Second, in reviewing "all relevant factors involved in determining the
overall public interest," and in finding that preauthorized abandonment
under the GFN regime would generally protect purchasers, safeguard
producers, and serve the market by releasing previously unused reserves of
old gas, the Commission made the necessary "finding" required by MDRV 7(b),
which does not compel the agency to make "specific findings" with regard to
every abandonment when the issues involved are general. Finally, the
Commission discharged its MDRV 7(b) duty to hold a "due hearing," since,
before promulgating Order No. 451, it held a notice and comment hearing and
an oral hearing. See, e. g., Heckler v. Campbell, 461 U. S. 458, 467.
United Gas Pipe Line Co. v. McCombs, 442 U. S. 529, distinguished.
Respondents cannot claim that the Commission made no provision for
individual determinations under its abandonment procedures where
appropriate, since Order No. 451 authorizes a purchaser objecting to a
given abandonment on the grounds that the conditions the agency has set
forth have not been met to file a complaint with the Commission. Pp.
13-16.
(c) The Court of Appeals erred in ruling that the Commission had a duty
to address the take-or-pay problem more fully in this proceeding. The
court clearly overshot its mark if it meant to order the Commission to
resolve the problem, since an agency enjoys broad discretion in de
termining how best to handle related yet discrete issues in terms of
procedures, and it is likely that the Commission's separate proceeding
addressing the matter will generate relevant data more effectively. The
court likewise erred if it meant that the Commission should have addressed
the take-or-pay problem insofar as Order No. 451 "exacerbated" it, since an
agency need not solve every problem before it in the same proceeding, and
the Commission has articulated rational grounds for concluding that the
order would do more to ameliorate the problem than worsen it.
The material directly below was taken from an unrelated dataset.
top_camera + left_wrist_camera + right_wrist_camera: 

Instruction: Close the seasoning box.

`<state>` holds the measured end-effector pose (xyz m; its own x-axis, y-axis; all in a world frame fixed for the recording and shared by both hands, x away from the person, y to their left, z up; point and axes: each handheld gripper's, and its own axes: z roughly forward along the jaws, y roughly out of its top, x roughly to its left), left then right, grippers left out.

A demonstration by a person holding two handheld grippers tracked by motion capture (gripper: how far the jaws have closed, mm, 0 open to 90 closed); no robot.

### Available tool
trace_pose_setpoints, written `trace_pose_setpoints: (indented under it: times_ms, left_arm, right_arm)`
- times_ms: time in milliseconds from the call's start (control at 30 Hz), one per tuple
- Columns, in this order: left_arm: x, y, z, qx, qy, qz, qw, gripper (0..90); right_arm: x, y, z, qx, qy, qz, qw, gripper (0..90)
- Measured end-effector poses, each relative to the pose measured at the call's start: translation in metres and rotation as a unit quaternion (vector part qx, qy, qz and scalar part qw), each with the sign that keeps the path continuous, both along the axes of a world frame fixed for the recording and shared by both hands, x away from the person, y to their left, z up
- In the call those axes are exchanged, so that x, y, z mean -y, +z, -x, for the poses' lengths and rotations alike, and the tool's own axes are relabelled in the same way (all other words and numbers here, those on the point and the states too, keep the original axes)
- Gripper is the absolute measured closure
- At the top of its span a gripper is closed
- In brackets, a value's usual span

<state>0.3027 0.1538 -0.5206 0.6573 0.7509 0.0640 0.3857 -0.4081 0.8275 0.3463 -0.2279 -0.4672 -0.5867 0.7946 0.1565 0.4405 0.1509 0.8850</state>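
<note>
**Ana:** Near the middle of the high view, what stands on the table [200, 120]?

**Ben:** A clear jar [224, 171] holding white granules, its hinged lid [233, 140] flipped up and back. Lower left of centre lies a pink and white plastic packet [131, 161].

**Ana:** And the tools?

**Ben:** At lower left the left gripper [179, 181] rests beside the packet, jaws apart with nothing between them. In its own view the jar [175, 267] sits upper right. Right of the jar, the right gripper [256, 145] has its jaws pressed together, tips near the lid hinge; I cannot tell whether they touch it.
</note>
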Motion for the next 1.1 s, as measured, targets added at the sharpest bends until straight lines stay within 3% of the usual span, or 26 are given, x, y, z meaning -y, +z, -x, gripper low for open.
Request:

This Court
is neither inclined nor prepared to secondguess the Commission's reasoned
determination in this complex area. Pp. 16-18.
885 F. 2d 209, reversed.
White, J., delivered the opinion of the Court, in which all other Members
joined, except Kennedy, J., who took no part in the decision of the case.
------------------------------------------------------------------------------
1
Together with No. 89-1453, Federal Energy Regulatory Commission v.
United Distribution Cos. et al., also on certiorari to the same court.